We demonstrate efficient self phase modulation, as well as negligible nonlinear absorption, in low loss (<0.06 dB/cm), high index silica glass-based waveguides. Using ~1ps pulses near 1560nm we achieve a 1.5π nonlinear phase shift in an integrated 45cm long spiral waveguide with <60W of peak input power, corresponding to a large nonlinearity (γ) of 220W-1km-1. Further, we observe negligible nonlinear absorption for input intensities > 25 GW/cm2. The high nonlinearity and low linear and nonlinear losses of these waveguides make them promising for nonlinear all-optical signal processing applications.
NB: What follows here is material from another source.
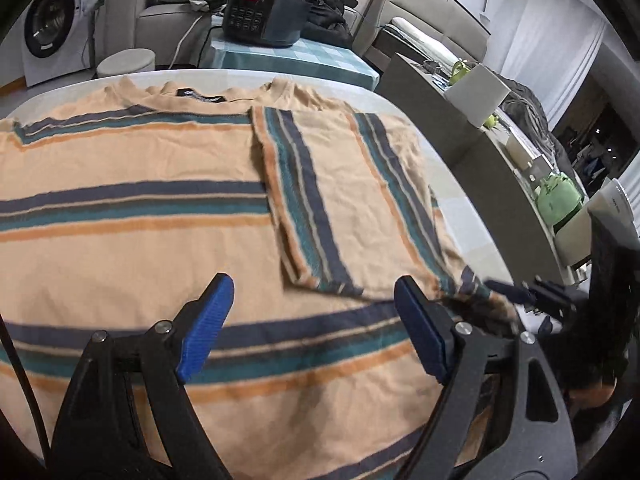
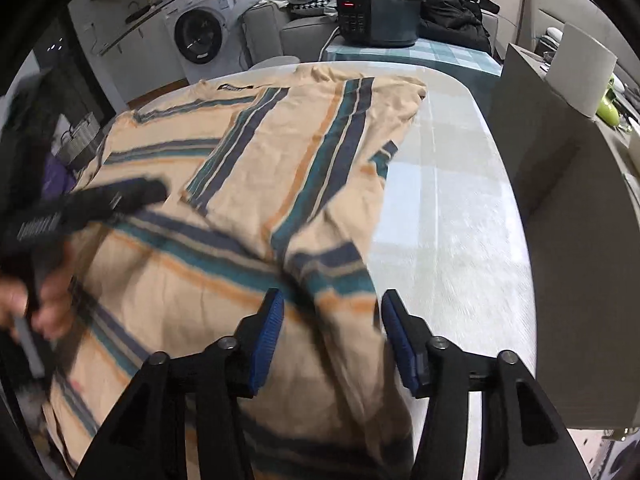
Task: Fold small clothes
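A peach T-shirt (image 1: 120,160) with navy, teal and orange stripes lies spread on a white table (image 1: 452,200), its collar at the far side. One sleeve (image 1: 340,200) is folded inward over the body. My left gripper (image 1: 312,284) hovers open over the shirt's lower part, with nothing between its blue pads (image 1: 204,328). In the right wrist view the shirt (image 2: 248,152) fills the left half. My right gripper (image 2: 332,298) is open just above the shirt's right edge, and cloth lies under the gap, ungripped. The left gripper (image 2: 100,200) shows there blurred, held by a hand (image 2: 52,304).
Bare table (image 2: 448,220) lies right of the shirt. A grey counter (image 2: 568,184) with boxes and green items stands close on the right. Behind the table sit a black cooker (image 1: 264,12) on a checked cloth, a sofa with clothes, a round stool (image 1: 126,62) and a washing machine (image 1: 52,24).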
©2009 Optical Society of America
All optical signal processing is a critical requirement for future ultra-high speed telecommunication networks in order to meet the growing demand for greater bandwidth, network flexibility, low energy consumption and costs. Achieving this in the form of photonic integrated circuits (PICs) is expected to yield important benefits . The efforts spent on this subject have naturally targeted highly nonlinear materials such as chalcogenide glasses (ChG) [2,3] and semiconductors, such as silicon and AlGaAs [4–13]. Combined with their large refractive index (typically > 3), which can in turn lead to waveguides with extremely tightly confined (even sub-μm) optical modes, this has produced nonlinearities (γ) exceeding 300,000 W-1km-1 for semiconductor nanowires [6,8,13], and approaching 100,000 W-1 km-1 for chalcogenide glass nanotapers , allowing nonlinear optics at sub-watt power levels on millimeter length scales, with the added benefit of yielding very tight bend radii with negligible losses . However, in spite of these advantages, both semiconductors and chalcogenide glasses still pose several challenges. For integrated nanowires [6–9,13], linear propagation losses [14–16] are difficult to reduce below a few dB/cm (due to surface roughness scattering and surface state absorption) and achieving low coupling loss requires a significant effort [17,18]. In addition, for silicon in particular, nonlinear losses due to two-photon absorption (TPA) as well as TPA generated free-carriers are well known to pose a serious limitation to device performances at higher powers [19–23]. While these detrimental effects can be in principle reduced, for example by way of p-i-n junctions  to sweep carriers away, the intrinsic material nonlinear figure of merit of Si (FOM = n2/βλ =1.8 , where β is the TPA coefficient, n2 the Kerr nonlinearity and λ the pulse central wavelength) in the telecommunications window (1530–1620nm) is low . While chalcogenide glasses are promising materials for photonics [3,24–26] due to their nonlinear parameters (comparable to silicon) , and due to their high nonlinear figure of merit, the associated fabrication technology as well as the intrinsic material stability are clearly not yet on the same level as silicon or silica glass.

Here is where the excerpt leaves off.